I started a thread about Shaun Bailey here after listening to him on R2 discussing this tragic murder.

tissy · 04/12/2006 09:33

I wouldn't have been bothered at 1.25 this morning, and have to go and do some work now....

JessaJingleBells · 04/12/2006 09:38

saw thread title, assumed it was about WelshBoris! Think I should go and sit quietly somewhere and muse on how I may be getting the balance wrong between MN and RL!!

MrsArchieTheInventor · 04/12/2006 09:41

I'm bothered, it's just taken me half an hour to wade through Shaun Bayley's article!

I appreciate what both men are saying, and although I personally think Bayley is barking up the wrong tree in his assumption of why young men become suicide bombers, they both represent viewpoints from both sides of the fence so to speak. Johnson in his squillion pound ivory tower luxury apartment in Kensington and Bayley as someone who grew up on a London council estate and has seen and experienced the issues that he talks about first hand, and that's why he can talk so openly and honestly about what's going wrong.

MrsMillsletoe · 04/12/2006 09:42

Speaking of which, where has she been lately?

nearlythree · 04/12/2006 09:55

Doesn't Bayley also make the point that the eradication of religion from our society is something to be sorry about?

Like it or not, religion sets boundaries. Studies show that young people with a faith are more happy. It's very often Christian groups that are out there trying to sort the poverty, the cheap sex culture, the drugs, the hanging around. It's what true Christianity is about - not making arses of ourselves by banging on about women bishops or gay clergy.
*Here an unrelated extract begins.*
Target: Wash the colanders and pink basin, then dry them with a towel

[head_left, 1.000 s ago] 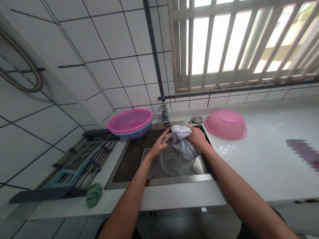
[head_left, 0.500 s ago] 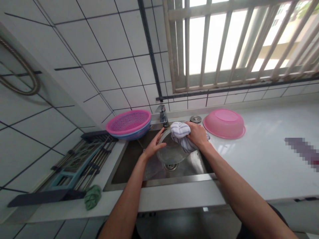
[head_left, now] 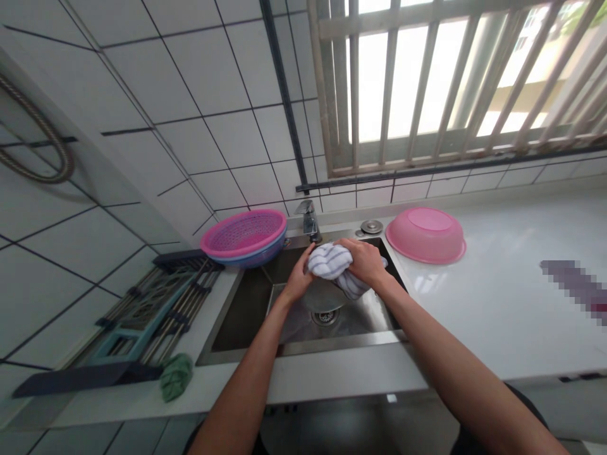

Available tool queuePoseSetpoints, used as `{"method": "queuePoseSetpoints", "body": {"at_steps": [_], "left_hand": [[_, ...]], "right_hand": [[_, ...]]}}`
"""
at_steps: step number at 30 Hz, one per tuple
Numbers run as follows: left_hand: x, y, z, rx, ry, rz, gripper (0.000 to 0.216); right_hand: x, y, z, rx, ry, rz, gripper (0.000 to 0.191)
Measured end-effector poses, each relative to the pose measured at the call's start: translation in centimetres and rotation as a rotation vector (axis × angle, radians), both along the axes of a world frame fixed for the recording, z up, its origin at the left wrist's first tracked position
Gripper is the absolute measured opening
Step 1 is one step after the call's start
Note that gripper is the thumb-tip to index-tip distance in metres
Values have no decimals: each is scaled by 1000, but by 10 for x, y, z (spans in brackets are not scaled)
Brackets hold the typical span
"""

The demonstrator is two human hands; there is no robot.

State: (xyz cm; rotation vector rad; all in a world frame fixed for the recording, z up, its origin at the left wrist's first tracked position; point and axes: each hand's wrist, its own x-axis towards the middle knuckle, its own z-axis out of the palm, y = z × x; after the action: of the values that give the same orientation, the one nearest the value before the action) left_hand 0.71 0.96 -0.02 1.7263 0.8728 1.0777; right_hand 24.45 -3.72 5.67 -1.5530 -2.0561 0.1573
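Over the steel sink (head_left: 246,309) my right hand (head_left: 367,260) presses a bunched white cloth with dark stripes (head_left: 332,264) onto a clear glass bowl (head_left: 318,297). Only the bowl's lower edge shows beneath the cloth. My left hand (head_left: 300,278) grips the bowl's left rim, fingers curled round it. Both hands hang above the sink drain (head_left: 325,316), just in front of the tap (head_left: 309,221).
A purple colander nested in a blue one (head_left: 244,237) stands at the sink's back left. A pink basin (head_left: 425,235) lies upside down on the white counter to the right. A blue dish rack (head_left: 142,309) and a green rag (head_left: 176,376) lie at left.
The cloth has moved left across the bowl and now covers most of it. My left hand went from spread on the bowl's side to gripping its rim. The bowl has tipped flatter.
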Motion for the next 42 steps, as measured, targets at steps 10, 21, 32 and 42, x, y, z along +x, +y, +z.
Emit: {"method": "queuePoseSetpoints", "body": {"at_steps": [10, 21, 32, 42], "left_hand": [[-21, 3, -3, -385, -209, 150, 78], [-7, -10, -4, -740, -283, 22, 51], [1, -2, -2, -758, -488, 186, 48], [-4, -7, 0, -783, -367, 85, 57]], "right_hand": [[57, 24, -18, -101, 110, -562, 38], [-28, -1, -26, -194, 67, -195, 37], [-57, 7, -41, -519, -215, 171, 46], [-18, 22, -49, -535, -69, -257, 38]]}}
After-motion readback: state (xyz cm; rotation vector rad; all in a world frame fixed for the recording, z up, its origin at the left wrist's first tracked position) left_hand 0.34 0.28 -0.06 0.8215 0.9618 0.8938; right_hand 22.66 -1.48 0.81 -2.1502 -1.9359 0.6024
Of course, you don't have to be have a faith (I hate the word 'religious') to have boundaries or to care about the poor or to have a moral code to live by. But for those of us who do, it makes a difference to how we live - and it's not hard to see why it might make a difference to those who are totally lost.

Is it really that big a deal to suggest that religion might help? I understand that you have a secular outlook, but if bringing faith to these areas can stop just a bit of what is happening why would you object?

speedymama · 04/12/2006 09:56

I think Boris makes some good points but coming from him, it sounds hollow. He has no idea of what it is like to live in the environment that these killers hail from. Also, people from these environments do not want to be lectured to by the privileged few like him because they know that Boris and his ilk cannot empathise in anyway with how they live day in and day out.

As for Boris calling on religion to be used as a tool to provide moral instruction, these kids are likely to call him a hyprocrite when it comes to morals as he is an adulterer. Shaun Bailey on the other hand, knows what he is talking about, he grew up in these deprived areas and it is people like him who actually work with these problem kids, who will make a real difference and be listened to. Not the likes of Boris who only ever talk without actually doing anything whilst sipping Pimms in their cosy ivory tower.

serenitynightholynight · 04/12/2006 10:06

I found the comments to Boris's article very disturbing, I just can't get my head around the idea that murder by an individual is wrong, but murder by the state is all fine and dandy

Shaun Bayley's article was disturning in a different way, as it highlighted some of the fears I have for my own children, in particular his comments on overcrowding (I have 3 children in one bedroom too).

Having said that, I live in South London and I feel safer walking the streets now than I did a few years ago, but I don't live on a dodgy estate. When I was a child it was fear of gluesniffers, skinheads and muggings, the fear just seems to have shifted onto another section of society now.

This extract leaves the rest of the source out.